Some folks are allergic to pine wood, eastern red cedar wood and some other types. I have a customer who is allergic to ERC pollen but can work the wood all week long. People who have mold problems in the home have an excess moisture problem in the home and mold is a result of it. Closed vent heating and ac systems just compound the problem.

Blue stain pine that has been kiln dried below 19% and has had the pitch set at 160 degrees is about as sterile as it gets. Now let air blow on it and water re-wet it then you have a new event not a recurrence of an old one. Putting a finish on it will help the wood from gaining moisture and keep mold spores out of the pores. But mold will grow on paint and some finishes. Mold will grow where there is enough moisture and the temp is right and there is some air. Spores are ever present any where the wind blows and all surfaces are coated with them. The wood is not the problem.

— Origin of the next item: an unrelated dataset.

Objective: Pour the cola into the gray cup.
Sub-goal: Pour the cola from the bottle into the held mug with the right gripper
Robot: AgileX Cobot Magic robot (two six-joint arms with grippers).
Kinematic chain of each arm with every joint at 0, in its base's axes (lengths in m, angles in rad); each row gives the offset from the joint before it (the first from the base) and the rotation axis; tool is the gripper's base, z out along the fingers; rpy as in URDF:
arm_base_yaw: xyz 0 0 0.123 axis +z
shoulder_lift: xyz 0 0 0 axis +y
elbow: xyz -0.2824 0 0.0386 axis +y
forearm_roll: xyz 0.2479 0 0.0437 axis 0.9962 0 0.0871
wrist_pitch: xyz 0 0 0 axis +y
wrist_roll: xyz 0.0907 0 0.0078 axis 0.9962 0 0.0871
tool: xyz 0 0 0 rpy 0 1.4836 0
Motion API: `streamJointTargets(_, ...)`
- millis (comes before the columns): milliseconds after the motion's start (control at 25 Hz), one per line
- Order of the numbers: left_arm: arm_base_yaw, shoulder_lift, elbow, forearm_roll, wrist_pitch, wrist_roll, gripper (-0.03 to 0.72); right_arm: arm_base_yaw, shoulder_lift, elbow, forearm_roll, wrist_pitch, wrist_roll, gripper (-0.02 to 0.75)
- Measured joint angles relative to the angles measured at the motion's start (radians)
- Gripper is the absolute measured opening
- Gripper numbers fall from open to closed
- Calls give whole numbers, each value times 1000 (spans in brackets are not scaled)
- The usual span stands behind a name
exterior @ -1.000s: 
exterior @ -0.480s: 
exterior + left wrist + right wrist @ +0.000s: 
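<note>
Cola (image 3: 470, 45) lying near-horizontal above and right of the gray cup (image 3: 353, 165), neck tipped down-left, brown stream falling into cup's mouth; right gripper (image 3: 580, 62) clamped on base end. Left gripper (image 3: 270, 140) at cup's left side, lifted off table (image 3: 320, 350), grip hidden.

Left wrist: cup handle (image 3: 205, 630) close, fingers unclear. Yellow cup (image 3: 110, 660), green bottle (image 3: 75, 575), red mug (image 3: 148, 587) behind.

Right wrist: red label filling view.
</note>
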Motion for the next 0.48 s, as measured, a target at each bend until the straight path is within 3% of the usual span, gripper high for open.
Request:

Now I would venture to guess that since I live in an area thick in forest and gets over 42 inches of rain a year that mold spores are everywhere. I would also guess that folks who move in here from a large city have a reaction to all the molds that they are not used to. But if it were not for all the fungus we would be neck deep in leaves and branches and have a very bad fire every few years. So all those spores are a good thing. Keep the wood dry and no problems. As for the spores, they are everywhere and there is nothing we can do about the wind.